Ahh...Autumn! The sights, the smells, the tastes....'tis a wonderful time of year, 'tis! No one is happier about the return of Autumn than I am, trust me. While it's not "officially" here, it's close enough and cool enough that I can finally start eying my casserole recipes and favorite fall meals and actually make them for dinner again. Tonight I decided to kick off my fall meal marathon by roasting some chicken legs and mashing some potaters. Yum!
This is a basic roast chicken leg recipe, and the best part is that you can add whatever spices or flavoring you like. I posted mine below, but you can change it up however ya want it.
Roasted Chicken Legs
Chicken legs (I used a pack of 7)
1 T. Thyme
1 T. Basil
3 cloves garlic, chopped
1 stick butter
1/2 cup lemon juice
Melt butter in a saucepan. When butter is melted, add lemon juice. Add seasonings, and mix well until combined. Taste mixture and adjust seasonings as needed.

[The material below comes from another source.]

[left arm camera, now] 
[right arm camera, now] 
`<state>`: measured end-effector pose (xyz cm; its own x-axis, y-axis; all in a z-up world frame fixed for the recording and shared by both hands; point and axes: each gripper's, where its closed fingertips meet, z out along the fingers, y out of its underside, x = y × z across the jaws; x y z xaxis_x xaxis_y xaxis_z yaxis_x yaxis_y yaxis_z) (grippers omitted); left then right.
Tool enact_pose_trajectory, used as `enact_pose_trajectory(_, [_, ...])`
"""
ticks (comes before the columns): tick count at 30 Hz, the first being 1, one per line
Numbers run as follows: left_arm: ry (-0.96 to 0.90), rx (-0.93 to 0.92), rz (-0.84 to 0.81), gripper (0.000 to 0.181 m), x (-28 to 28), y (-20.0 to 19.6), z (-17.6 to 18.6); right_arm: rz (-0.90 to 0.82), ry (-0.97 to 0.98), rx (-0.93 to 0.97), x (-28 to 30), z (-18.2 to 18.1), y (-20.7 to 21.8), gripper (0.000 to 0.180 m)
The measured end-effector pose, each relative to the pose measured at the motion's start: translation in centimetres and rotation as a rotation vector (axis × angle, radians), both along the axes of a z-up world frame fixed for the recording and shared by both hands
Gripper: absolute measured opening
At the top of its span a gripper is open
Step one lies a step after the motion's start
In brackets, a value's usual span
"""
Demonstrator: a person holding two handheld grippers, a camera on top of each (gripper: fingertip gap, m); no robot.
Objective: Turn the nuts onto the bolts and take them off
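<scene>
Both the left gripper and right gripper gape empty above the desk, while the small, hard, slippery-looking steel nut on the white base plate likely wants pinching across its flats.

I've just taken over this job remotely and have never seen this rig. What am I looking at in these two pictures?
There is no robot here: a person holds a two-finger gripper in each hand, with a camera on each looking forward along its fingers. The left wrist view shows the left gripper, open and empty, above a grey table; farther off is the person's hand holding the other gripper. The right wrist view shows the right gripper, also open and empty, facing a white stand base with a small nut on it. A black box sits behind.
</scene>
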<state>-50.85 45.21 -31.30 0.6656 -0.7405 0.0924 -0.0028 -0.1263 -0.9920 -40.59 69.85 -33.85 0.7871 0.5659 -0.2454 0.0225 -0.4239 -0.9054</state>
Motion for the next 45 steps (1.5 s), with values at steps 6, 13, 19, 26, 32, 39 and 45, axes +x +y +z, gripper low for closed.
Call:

Add chicken legs, one at a time, to butter mixture. Coat well and transfer to baking sheet. When all chicken legs are on the baking sheet, give them one last coating of the butter/lemon mixture with a basting/pastry brush. Sprinkle tops with seasonings.
Place in a 400 degree oven for 30 minutes. Cook until juices run clear.
- I placed these on my broiler pan, but you could put a cooling rack inside a cookie sheet and get the same effect.
- Buy decent chicken! I found these chicken legs on sale at the local market, and they were too chewy and fatty. :-( Serves me right for trying to avoid the bigger stores.
- Next time I'll probably try a few different spice combinations. I liked the thyme combined with the garlic, but these still tasted bland to me. I think I'll also let them marinate in olive oil for a few hours, too.
- I served these with my mashed potatoes, complete with secret ingredient. It's a basic mashed potato recipe, but I add my secret ingredient in between mashing sessions. It's glorious, and Graham loves 'em!